I love how into the spirit of things everyone got. Each round came with a special explanation of the dish and how the ingredients were used. Brennan and Elzerie’s dessert portion was particularly charming. Brennan really laid into the “sob story” aspect of cooking competitions. It was simultaneously sweet and hilarious. Take note: style points matter.
To tell you how delightfully surprising each meal was would be a disservice to the chefs who made them. Towards the end of this post you will see the ingredients and the results. Words will not adequately tell you how delicious everything was. I never said I was a writer. Wait…
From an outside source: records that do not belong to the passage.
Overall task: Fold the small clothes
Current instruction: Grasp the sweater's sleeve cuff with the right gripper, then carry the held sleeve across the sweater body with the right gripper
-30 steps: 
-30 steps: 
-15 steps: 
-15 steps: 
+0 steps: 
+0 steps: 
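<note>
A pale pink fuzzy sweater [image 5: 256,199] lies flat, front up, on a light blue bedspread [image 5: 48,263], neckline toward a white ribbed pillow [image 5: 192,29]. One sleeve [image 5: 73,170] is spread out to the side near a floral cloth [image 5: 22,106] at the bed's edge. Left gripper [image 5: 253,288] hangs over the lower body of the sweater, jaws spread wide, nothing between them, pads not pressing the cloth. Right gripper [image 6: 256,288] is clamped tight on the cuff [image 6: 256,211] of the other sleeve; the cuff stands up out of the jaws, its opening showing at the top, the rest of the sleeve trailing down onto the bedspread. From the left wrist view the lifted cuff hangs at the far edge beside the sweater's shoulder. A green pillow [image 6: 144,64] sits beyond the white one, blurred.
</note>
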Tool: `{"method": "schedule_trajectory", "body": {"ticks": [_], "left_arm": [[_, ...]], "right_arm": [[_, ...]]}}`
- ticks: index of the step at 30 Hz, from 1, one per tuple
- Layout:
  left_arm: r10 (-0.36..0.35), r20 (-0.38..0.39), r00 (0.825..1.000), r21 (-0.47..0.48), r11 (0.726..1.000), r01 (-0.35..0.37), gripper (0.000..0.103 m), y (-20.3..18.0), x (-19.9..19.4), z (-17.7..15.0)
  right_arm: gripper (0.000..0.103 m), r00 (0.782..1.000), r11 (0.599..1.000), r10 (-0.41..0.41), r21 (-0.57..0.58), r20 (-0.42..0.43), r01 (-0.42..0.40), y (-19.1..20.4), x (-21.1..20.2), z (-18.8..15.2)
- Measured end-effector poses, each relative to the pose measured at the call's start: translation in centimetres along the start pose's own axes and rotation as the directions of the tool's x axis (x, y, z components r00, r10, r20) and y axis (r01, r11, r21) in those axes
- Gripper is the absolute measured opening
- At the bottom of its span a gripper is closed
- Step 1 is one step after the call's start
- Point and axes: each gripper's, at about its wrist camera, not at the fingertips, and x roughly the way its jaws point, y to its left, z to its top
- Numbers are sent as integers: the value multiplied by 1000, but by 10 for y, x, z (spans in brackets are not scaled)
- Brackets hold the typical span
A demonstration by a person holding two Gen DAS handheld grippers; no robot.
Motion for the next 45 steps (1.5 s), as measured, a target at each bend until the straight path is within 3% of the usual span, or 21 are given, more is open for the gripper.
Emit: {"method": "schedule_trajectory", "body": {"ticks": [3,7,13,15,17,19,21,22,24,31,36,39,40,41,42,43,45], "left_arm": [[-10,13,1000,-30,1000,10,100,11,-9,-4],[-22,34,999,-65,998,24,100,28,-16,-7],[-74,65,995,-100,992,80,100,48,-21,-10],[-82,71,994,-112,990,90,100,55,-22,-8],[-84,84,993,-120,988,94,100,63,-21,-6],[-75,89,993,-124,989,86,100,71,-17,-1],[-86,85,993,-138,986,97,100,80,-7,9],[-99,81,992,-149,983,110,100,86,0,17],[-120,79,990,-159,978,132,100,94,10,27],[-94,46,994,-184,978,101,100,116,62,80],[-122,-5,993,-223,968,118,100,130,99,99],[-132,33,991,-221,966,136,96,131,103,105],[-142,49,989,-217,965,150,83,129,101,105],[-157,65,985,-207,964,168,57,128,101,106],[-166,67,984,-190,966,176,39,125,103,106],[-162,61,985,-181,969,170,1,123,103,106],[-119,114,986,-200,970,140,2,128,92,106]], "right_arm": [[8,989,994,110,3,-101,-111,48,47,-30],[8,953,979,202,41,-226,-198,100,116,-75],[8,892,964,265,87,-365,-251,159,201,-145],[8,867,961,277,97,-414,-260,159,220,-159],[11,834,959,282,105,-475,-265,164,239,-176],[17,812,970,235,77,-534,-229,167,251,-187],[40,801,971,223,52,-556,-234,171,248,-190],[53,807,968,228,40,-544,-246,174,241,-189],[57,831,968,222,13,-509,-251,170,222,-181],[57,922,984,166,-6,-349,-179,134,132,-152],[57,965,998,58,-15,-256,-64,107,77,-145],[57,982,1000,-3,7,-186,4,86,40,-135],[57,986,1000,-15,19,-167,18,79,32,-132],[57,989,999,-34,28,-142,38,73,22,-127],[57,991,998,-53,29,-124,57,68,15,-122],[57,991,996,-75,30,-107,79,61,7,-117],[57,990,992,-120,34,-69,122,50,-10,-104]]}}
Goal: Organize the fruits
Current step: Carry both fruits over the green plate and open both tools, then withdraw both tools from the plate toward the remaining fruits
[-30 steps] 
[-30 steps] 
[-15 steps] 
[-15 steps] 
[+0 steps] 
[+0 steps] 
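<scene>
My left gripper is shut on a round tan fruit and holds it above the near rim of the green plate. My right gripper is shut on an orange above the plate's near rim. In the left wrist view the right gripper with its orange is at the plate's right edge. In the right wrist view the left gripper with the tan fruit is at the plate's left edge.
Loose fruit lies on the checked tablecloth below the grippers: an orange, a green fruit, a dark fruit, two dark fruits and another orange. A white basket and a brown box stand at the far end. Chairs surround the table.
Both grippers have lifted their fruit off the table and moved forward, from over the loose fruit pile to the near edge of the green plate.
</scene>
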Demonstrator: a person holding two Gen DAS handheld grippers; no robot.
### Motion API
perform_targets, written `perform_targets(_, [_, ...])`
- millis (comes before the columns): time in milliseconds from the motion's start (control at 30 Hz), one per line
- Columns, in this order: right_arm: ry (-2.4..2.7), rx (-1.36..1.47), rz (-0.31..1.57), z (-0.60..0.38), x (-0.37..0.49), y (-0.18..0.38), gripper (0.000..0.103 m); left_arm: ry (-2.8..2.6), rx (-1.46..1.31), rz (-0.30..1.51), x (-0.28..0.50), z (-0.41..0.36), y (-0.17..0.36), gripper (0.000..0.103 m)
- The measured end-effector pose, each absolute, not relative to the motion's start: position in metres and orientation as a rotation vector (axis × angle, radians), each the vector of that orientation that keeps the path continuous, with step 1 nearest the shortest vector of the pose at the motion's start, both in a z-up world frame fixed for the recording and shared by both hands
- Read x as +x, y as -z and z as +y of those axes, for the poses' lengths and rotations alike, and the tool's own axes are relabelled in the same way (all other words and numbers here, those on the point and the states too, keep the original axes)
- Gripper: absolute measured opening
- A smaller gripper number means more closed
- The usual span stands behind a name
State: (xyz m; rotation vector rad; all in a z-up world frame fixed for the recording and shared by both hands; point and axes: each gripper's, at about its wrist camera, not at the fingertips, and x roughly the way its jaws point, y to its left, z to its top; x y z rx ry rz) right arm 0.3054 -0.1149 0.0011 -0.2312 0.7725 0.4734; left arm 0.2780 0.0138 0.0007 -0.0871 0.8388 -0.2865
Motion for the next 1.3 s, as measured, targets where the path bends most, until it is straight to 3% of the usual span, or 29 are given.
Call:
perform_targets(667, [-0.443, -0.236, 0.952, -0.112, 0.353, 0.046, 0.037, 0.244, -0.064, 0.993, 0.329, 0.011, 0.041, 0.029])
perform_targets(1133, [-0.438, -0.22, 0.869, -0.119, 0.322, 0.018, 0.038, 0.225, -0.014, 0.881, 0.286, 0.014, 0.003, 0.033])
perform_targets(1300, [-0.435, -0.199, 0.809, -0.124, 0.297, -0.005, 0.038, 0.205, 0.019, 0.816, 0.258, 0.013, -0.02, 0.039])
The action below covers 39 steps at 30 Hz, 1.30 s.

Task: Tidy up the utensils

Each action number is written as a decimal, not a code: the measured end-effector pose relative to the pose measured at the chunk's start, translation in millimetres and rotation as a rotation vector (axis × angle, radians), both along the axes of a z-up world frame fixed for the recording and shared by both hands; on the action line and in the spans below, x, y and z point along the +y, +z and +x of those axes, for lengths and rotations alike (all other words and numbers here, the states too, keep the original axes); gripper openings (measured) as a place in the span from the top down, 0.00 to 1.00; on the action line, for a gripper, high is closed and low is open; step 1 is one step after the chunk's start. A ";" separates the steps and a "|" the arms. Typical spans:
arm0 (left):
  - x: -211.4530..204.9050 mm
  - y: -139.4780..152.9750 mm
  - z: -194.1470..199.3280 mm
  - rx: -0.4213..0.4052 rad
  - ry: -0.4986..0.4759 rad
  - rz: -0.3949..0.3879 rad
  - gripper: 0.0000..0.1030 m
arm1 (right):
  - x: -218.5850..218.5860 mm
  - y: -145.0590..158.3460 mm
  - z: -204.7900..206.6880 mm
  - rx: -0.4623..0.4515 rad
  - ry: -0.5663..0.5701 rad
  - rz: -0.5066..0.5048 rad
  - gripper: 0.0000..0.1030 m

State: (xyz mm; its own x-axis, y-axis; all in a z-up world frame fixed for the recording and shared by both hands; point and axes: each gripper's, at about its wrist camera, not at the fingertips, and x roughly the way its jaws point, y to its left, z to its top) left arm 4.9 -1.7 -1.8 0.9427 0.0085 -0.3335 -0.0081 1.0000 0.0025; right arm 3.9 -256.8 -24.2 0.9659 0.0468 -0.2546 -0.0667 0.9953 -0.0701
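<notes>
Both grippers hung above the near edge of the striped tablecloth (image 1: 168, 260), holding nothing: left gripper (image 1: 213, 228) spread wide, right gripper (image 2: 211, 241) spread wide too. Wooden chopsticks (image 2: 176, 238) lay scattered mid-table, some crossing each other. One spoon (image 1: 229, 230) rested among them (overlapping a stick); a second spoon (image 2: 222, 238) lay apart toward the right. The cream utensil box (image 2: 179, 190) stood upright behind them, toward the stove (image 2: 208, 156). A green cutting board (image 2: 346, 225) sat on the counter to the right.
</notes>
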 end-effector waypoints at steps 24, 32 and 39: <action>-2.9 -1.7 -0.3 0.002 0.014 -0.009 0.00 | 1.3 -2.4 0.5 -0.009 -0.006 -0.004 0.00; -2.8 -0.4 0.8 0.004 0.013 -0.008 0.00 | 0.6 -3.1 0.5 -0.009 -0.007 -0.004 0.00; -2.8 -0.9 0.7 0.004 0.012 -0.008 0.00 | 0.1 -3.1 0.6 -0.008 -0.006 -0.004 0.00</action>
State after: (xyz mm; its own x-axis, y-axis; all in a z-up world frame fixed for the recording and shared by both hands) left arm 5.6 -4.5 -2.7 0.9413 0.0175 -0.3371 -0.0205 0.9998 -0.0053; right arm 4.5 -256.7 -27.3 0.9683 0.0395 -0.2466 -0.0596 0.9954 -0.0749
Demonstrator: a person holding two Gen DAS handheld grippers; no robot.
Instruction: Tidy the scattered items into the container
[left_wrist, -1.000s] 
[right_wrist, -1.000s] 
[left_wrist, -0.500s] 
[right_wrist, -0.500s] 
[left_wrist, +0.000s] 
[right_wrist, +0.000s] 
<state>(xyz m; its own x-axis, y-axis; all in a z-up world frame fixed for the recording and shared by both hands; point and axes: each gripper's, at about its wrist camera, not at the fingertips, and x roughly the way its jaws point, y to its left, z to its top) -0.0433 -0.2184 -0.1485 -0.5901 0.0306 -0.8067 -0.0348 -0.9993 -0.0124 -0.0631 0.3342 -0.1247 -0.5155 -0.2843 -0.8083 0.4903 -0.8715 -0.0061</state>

At the end of each course, the other judges and I would confer and then make a small statement about the dish. I love pretending to be Chris Santos. After we had thoroughly stuffed ourselves, a decision had to be made. We three took our drinks out onto the patio and had a spirited discussion about ingredient usage and creativity. There was some talk of awarding each dish a different prize, but we agreed that it would rob the real winner of their accolades. So, after a few minutes, we came to a conclusion.
When we came back into the room, everyone went quiet. The three judges stood at the head of the table and I told everyone that the competition was close (this wasn’t lip service, the competition really was a close one). With as much pomp and circumstance as I could muster, the winners were announced.
Basket 1: Appetizer
Ingredients: spam, coconut water, plantain chips, guava
Meal: Spampresé and Guava Surprise
A better explanation: Fried plantain-coated eggplant slices topped with thick mozzarella slices, fried spam, and balsamic glaze paired with a coconut water, fresh guava juice, and tequila cocktail.
Basket 2: Entrée
Ingredients: chicken thighs, whipping cream, grapefruit, adobo
Meal: Germischtes Gemüse with Grapefruit Chia Soße & Grapefruit Hühnden
A better explanation: Baked chicken thighs coated in whipped cream and grapefruit sauce paired with potatoes and carrots seasoned with adobo.
Basket 3: Dessert
Ingredients: queso fresco, cactus, sweet potato, Jiffy mix
Meal: Ojos Locos de la Cabra
A better explanation: A Jiffy corn muffin split in half with queso fresco and sweet potato puree on one half and candied cactus and guava paste on the other. Crazy goat eyes style.
While each dish was creative and delicious, it was the Spampresé that took home the gold and the pizza. Crunchy, creamy, salty, and sweet, I have found something that I want to eat whenever I have a hangover.
I wish there were better photos taken later in the evening, but the 2/3 of the judges were very drunk. Our b. Congratulations to the winners, it was one of the most memorable nights in the Bond House. We will eventually buy a pizza (we’ll send you your piece in the mail, Bennett).